(Data section Opens)

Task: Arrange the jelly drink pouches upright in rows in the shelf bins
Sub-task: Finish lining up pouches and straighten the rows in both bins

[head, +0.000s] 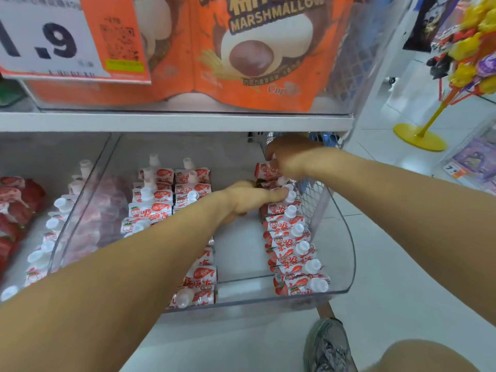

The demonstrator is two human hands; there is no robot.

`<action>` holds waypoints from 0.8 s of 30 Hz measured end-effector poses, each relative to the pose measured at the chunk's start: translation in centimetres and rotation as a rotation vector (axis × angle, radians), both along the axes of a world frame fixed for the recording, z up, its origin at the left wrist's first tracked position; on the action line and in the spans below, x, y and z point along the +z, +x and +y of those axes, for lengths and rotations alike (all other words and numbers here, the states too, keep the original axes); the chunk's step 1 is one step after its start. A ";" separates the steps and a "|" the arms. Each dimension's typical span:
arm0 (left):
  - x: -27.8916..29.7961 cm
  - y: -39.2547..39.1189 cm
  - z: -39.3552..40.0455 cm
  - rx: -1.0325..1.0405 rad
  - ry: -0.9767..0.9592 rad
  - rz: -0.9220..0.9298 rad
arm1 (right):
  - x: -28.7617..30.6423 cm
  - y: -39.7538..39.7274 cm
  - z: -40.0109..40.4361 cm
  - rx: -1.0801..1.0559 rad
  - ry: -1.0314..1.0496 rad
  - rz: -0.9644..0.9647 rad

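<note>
Pouches fill the clear plastic bin [346,237] on the lower shelf, red-and-white jelly drinks with white screw caps and a strawberry print. The Chinese lettering on them is too blurred for me to read. The right-hand row [291,248] runs near to far along the bin's right wall, caps tilted up and to the right. Two more rows [171,194] stand at the far left of the same bin, and a few pouches [198,288] sit at the near edge under my forearm.

My left hand [247,200] reaches across with fingers stretched out, tips pressing on a white cap at the far end of the right row. My right hand [287,159] is farther back, fingers curled round a pouch [264,170] that lies tipped sideways.

Up top, orange bags [257,49] read "MARSHMALLOW", with a price card [45,38] showing "1.9" beside a QR code. White shelf board [174,122], glossy white tiled floor, a yellow-footed display stand [420,136] to the far right, my grey sneaker [328,345] down near.
</note>
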State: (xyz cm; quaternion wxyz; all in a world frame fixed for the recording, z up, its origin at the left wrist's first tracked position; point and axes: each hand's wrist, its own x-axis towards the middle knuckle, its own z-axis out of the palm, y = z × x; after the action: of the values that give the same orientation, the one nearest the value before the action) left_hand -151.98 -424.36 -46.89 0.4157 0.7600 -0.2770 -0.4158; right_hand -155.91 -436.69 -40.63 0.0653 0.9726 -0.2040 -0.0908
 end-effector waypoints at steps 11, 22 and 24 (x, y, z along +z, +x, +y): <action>-1.3 0.6 -0.1 0.033 -0.017 -0.026 | -1.6 1.6 -0.2 -0.005 0.029 0.067; -2.0 0.8 -0.9 0.032 -0.120 -0.095 | -0.5 -0.7 1.7 -0.095 0.054 0.017; -2.3 0.7 -1.2 0.045 -0.106 -0.136 | -0.8 -0.7 1.7 -0.120 0.029 0.021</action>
State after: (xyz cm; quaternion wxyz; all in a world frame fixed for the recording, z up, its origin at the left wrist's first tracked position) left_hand -151.28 -425.55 -49.21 0.4447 0.7694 -0.3092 -0.3385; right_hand -156.65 -434.96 -41.41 0.0476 0.9584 -0.2599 -0.1078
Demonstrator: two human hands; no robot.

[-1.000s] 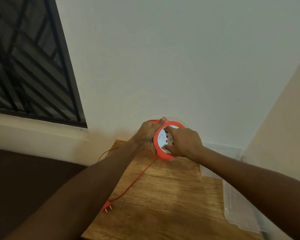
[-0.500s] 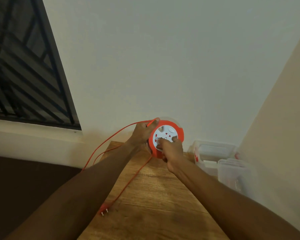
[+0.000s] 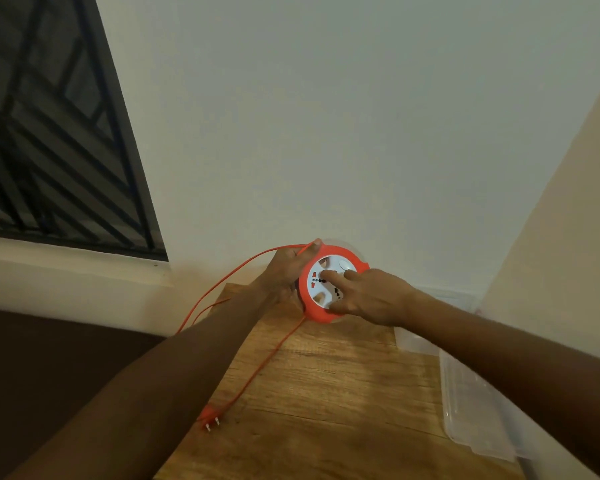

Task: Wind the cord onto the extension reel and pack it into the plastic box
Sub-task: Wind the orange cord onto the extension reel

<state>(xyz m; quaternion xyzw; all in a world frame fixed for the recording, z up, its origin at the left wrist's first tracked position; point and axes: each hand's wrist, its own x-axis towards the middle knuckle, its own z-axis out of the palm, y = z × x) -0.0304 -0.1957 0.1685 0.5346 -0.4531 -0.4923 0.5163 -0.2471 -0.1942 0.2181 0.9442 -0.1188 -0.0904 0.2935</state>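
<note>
An orange extension reel (image 3: 312, 308) with a white socket face stands tilted at the far end of the wooden table (image 3: 326, 393). My left hand (image 3: 286, 270) grips its left rim, thumb pinning the orange cord (image 3: 257, 374) at the top. My right hand (image 3: 368, 296) presses fingers into the white face. The cord loops off the table's left side and returns to the two-pin plug (image 3: 210, 419) lying near the left edge. A clear plastic box (image 3: 475, 410) lies at the right, partly behind my right arm.
A white wall stands right behind the reel, and a beige wall closes in on the right. A dark barred window (image 3: 49, 133) sits upper left above a white ledge. Left of the table the floor is dark.
My right hand has turned on the reel's face, from below it to its right side. The cord loop at the left has shifted and the plug has slid slightly.
</note>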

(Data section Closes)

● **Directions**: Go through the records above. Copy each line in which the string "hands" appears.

● **Answer box**:
The demonstrator is two human hands; there is no robot.
Demonstrator: two human hands; no robot.

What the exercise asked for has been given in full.